▸ PROMPT
Every entry below should be reproduced exactly; no picture is to be included.

********

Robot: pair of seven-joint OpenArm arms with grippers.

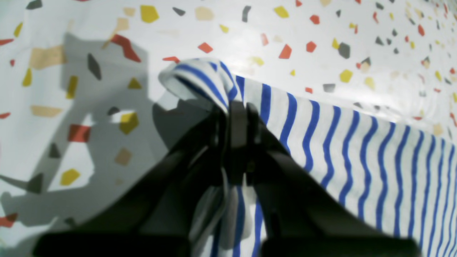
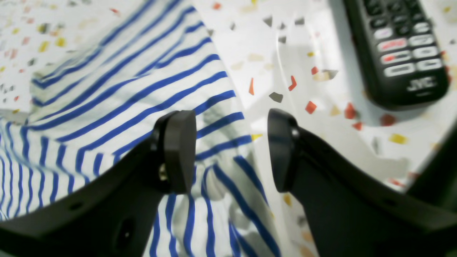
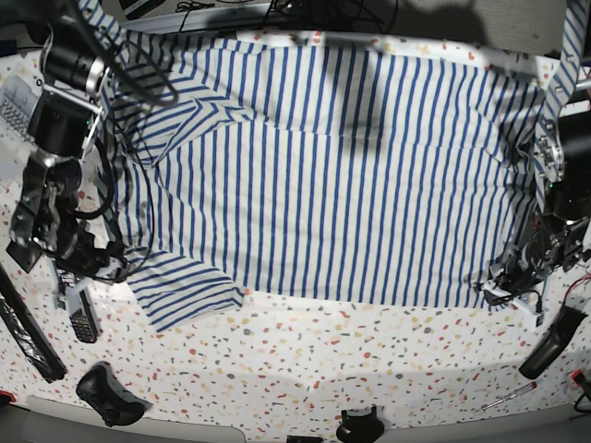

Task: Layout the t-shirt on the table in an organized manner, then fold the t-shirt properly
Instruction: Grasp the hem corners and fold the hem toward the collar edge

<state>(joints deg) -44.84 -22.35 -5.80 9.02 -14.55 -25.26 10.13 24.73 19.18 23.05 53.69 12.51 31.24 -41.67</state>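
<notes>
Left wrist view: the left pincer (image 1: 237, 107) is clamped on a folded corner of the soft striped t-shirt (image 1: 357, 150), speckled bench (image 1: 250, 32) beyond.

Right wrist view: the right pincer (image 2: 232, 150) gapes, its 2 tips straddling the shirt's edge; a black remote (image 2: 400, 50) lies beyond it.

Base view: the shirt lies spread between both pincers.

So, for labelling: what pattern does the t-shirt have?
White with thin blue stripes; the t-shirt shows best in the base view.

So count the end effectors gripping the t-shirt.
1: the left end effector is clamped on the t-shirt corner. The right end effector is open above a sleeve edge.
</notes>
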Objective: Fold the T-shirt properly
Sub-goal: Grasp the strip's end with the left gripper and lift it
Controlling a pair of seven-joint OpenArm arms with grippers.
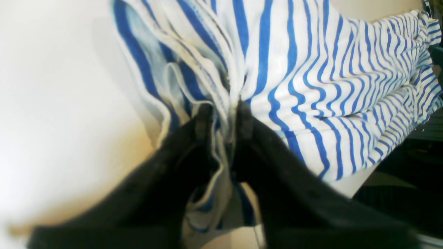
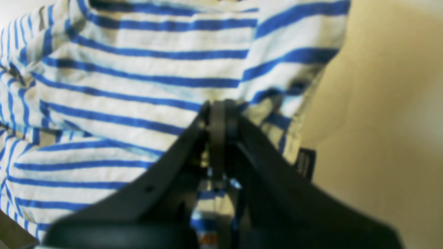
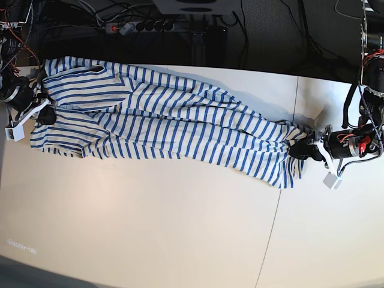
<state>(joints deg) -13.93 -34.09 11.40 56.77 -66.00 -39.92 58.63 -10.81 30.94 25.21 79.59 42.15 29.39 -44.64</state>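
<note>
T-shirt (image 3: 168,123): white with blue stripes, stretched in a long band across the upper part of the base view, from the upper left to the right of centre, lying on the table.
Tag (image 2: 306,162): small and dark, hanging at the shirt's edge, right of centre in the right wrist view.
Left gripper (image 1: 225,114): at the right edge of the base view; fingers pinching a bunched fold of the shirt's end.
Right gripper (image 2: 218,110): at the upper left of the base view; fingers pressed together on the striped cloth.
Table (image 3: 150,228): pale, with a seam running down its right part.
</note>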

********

▸ SOLVED EXERCISE
Robot: pair of seven-joint OpenArm arms with grippers.


Task: Layout the t-shirt on the table in an organized manner, then fold the t-shirt properly
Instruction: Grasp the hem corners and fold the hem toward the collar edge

<state>(joints deg) -44.84 -22.35 -5.80 9.02 -14.55 -25.26 10.13 24.73 19.18 23.05 53.69 12.51 31.24 -41.67</state>
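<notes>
Left wrist view: the left pincer (image 1: 237, 107) is clamped on a folded corner of the soft striped t-shirt (image 1: 357, 150), speckled bench (image 1: 250, 32) beyond.

Right wrist view: the right pincer (image 2: 232, 150) gapes, its 2 tips straddling the shirt's edge; a black remote (image 2: 400, 50) lies beyond it.

Base view: the shirt lies spread between both pincers.

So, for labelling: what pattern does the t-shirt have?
White with thin blue stripes; the t-shirt shows best in the base view.

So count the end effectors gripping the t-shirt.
1: the left end effector is clamped on the t-shirt corner. The right end effector is open above a sleeve edge.
</notes>
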Objective: Fold the T-shirt properly
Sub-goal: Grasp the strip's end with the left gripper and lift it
Controlling a pair of seven-joint OpenArm arms with grippers.
<state>(joints deg) -13.93 -34.09 11.40 56.77 -66.00 -39.92 58.63 -10.81 30.94 25.21 79.59 42.15 29.39 -44.64</state>
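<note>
T-shirt (image 3: 168,123): white with blue stripes, stretched in a long band across the upper part of the base view, from the upper left to the right of centre, lying on the table.
Tag (image 2: 306,162): small and dark, hanging at the shirt's edge, right of centre in the right wrist view.
Left gripper (image 1: 225,114): at the right edge of the base view; fingers pinching a bunched fold of the shirt's end.
Right gripper (image 2: 218,110): at the upper left of the base view; fingers pressed together on the striped cloth.
Table (image 3: 150,228): pale, with a seam running down its right part.
</note>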

Here the exercise is finished.